First lets say I’ve created a pure function yToZ() that converts ‘y’ to ‘z’.

const yToZ = function(yArg) {
  // some transformation here
  return z;
}

Great. That’s a nice pure function. Since we’re good developers we write a suite of unit tests against that function. Now we’ve built up our confidence that yToZ() is a solid function that will have expected out put without side effects (remember it’s pure). In fact I’ve built up enough confidence that I don’t even care how the implementation of yToZ() works. All I know is that I give it an ‘y’ and I get a ‘z’ every time and nothing else in the program gets touched. And now just freed up all those cognitive resources that were being used to understand how yToZ() works.

Uh -oh here comes Manager Bob with a feature request – now we need to have a program that converts ‘x’ to ‘z’. Great.. now I have to write a brand new function ‘xToZ’… or do I? I think to myself ‘x’ is pretty close to ‘y’ and I’ve already got yToZ(). I don’t remember how it works but I know it takes a ‘y’ and returns a ‘z’. Let me create xToY() and see where that gets me.

const xToY = function(xArg) {
  //some transformation here
  return y;
}

Now of course I write my unit tests for xToY() and forget about its implementation and free up my cognitive resources again.. I don’t remember or care how these functions work , but I know what they expect and what they output. Now wouldn’t it be nice if I could combine (compose) these two functions to get from my input ‘x’ to the desired output ‘z’.

import { compose } from 'rambda'

const xToZ = compose(yToZ, xToY)

// Now we can call xToZ(xArg)
// which is the same as calling:
//  yToZ(xToY(xArg))
//
//  Composition!

Nice! Now I have xToZ()! I’ll write my unit tests – and free up cognitive resources. I don’t have to remember that xToZ() is actually composed of two separate functions. I just know that I give it an ‘x’ and I get a ‘z’.

three months later…

Manager Bob : users want to give us a ‘w’… but they still want a ‘z’ returned. At this point I have no recollection of how xToZ() was implemented, and i don’t care. All I have to write is a wToX() and compose them and I’m done… and so on…

const wToZ = compose(wToX, xToZ)

 

This is overly simplistic, but it demonstrates the point. Functional purity and immutable data means no more unexpected behavior (aka bugs). You should also see that after a short while you can quickly build a library of very modular pieces of code, like a collection of Lego bricks. Eventually writing programs simply becomes deciding how to snap the bricks together in a very DRY process. Best of all – you most likely don’t even have to adopt a new language like Haskell, or Clojure to start programming this way (although after awhile you will want to). Languages like Scala, Python, JavaScript and Swift all give you the tools that enable functional coding.

Is functional programming going to solve all your problems and make all of your bugs disappear? Obviously not. Additionally it’s a bit of a steep learning curve – especially if you’ve been programming imperatively for a long time. You will need to re-train your brain into a somewhat drastically different way of solving problems programmatically.
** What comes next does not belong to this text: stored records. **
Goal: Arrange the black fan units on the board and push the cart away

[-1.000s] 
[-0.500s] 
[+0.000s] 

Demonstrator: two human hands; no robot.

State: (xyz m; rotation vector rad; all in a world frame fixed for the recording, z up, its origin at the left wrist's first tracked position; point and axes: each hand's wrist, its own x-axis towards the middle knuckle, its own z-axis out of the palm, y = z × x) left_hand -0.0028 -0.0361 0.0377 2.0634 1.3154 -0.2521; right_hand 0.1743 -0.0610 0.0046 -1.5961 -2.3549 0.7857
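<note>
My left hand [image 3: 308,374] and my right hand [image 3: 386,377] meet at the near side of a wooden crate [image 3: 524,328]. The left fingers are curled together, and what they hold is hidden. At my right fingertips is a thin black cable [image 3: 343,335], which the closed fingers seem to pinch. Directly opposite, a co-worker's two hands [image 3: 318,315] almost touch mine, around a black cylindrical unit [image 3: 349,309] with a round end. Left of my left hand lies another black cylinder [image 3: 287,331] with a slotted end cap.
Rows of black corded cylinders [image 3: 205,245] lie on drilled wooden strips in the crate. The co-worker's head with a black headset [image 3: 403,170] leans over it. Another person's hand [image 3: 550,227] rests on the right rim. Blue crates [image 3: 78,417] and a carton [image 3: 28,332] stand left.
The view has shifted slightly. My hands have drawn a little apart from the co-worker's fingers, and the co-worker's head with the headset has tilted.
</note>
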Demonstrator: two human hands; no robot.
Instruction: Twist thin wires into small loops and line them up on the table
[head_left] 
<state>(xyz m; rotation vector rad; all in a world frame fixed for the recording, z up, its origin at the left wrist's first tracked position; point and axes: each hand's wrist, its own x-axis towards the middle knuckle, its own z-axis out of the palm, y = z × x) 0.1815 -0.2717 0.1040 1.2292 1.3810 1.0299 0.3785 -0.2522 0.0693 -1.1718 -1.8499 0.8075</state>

Also, functional paradigms can sometimes seem a bit too academic and theoretical. That’s because most functional concepts are backed by solid mathematical axioms (Category Theory) and usually expressed in mathematical notation. You might start to see words like Functors, Monads, chain, and foldMap. Don’t let it scare you away. All you need is a good teacher and a bit of effort. It’s well worth that effort. Might I very highly recommend the following:

 

Functional programming is nothing new. However, it’s popularity is rapidly increasing and I predict a functional renaissance in the very near future. Let’s stop wasting our limited cognitive resources writing difficult code that’s hard to maintain and hard to understand. Let’s write simple declarative code and start building our Lego creations.